— About this exercise —
Lines containing the word "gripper" are to be copied from the data below.

[Supplied entries]

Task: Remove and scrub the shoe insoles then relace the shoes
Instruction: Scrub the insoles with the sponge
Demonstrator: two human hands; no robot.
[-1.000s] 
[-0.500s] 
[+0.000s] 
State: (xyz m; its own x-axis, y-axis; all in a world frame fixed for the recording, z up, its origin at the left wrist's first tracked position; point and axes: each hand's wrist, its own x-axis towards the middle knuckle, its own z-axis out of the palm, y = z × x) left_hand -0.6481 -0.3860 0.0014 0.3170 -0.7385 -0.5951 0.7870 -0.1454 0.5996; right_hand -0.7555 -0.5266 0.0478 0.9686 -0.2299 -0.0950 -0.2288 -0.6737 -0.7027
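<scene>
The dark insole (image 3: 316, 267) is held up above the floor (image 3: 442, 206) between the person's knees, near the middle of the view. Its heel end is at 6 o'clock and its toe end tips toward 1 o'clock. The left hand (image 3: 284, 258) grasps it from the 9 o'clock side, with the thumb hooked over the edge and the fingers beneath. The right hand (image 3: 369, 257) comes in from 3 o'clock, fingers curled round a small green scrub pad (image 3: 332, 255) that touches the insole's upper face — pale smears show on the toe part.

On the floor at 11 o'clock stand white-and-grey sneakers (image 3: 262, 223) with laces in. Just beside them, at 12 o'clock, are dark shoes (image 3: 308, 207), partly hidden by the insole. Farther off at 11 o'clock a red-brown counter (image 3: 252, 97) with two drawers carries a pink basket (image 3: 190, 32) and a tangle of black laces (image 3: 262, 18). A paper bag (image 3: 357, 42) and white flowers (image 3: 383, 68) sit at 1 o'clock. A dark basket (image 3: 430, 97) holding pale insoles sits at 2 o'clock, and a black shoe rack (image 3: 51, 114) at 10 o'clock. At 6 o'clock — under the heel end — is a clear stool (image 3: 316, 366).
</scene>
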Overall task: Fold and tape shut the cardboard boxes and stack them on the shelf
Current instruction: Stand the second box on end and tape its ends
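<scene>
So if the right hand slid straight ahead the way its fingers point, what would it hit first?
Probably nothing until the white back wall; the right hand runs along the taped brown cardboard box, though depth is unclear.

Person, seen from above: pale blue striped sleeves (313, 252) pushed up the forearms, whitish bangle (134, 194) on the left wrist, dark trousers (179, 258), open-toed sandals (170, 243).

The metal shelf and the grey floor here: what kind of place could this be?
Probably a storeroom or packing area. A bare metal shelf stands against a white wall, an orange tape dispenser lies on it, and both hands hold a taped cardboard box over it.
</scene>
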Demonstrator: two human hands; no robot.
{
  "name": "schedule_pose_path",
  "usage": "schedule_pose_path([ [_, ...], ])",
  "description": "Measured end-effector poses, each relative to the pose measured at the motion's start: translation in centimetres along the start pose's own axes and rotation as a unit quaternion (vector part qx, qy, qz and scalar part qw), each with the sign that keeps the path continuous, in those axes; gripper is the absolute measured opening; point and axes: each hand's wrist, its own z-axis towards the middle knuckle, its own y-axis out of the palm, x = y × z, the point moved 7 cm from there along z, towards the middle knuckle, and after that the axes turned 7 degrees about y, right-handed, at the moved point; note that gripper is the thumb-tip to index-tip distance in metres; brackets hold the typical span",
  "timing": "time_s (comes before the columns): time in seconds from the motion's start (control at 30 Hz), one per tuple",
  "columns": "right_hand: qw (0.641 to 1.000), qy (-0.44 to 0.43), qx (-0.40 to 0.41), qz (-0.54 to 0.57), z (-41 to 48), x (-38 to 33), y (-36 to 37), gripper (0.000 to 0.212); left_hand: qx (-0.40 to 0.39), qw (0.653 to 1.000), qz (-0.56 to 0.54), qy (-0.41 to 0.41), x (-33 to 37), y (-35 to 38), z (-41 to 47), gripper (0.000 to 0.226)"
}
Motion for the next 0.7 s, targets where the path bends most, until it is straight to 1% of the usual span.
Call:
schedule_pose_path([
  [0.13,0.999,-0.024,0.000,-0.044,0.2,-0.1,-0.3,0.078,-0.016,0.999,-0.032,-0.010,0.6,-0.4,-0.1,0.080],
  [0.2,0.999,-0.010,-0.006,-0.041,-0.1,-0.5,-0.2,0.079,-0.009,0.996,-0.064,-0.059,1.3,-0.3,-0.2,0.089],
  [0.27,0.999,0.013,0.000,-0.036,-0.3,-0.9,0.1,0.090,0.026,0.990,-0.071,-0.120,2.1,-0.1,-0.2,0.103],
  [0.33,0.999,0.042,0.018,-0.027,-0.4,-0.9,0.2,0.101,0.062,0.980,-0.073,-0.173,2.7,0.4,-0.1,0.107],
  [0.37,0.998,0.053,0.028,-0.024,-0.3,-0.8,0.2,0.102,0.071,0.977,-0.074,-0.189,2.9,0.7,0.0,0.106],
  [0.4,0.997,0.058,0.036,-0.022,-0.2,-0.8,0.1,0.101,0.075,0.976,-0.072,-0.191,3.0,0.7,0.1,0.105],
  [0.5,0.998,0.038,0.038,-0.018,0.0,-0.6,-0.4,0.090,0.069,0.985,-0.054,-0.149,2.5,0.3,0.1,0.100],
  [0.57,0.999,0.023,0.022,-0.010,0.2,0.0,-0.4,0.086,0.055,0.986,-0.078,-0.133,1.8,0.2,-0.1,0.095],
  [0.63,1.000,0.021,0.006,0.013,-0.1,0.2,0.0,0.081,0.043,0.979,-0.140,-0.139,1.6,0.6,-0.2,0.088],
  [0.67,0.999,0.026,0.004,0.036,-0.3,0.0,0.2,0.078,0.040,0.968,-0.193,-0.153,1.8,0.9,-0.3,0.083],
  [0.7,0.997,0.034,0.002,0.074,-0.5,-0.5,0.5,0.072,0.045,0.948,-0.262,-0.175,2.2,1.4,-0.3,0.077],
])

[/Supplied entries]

— Answer —
  "description": "Measured end-effector poses, each relative to the pose measured at the motion's start: translation in centimetres along the start pose's own axes and rotation as a unit quaternion (vector part qx, qy, qz and scalar part qw), each with the sign that keeps the path continuous, in those axes; gripper is the absolute measured opening; point and axes: each hand's wrist, its own z-axis towards the middle knuckle, its own y-axis out of the palm, x = y × z, the point moved 7 cm from there along z, towards the middle knuckle, and after that the axes turned 7 degrees about y, right-handed, at the moved point; note that gripper is the thumb-tip to index-tip distance in metres; brackets hold the typical span",
  "columns": "right_hand: qw (0.641 to 1.000), qy (-0.44 to 0.43), qx (-0.40 to 0.41), qz (-0.54 to 0.57), z (-41 to 48), x (-38 to 33), y (-36 to 37), gripper (0.000 to 0.212); left_hand: qx (-0.40 to 0.39), qw (0.653 to 1.000), qz (-0.56 to 0.54), qy (-0.41 to 0.41), x (-33 to 37), y (-35 to 38), z (-41 to 47), gripper (0.000 to 0.226)"

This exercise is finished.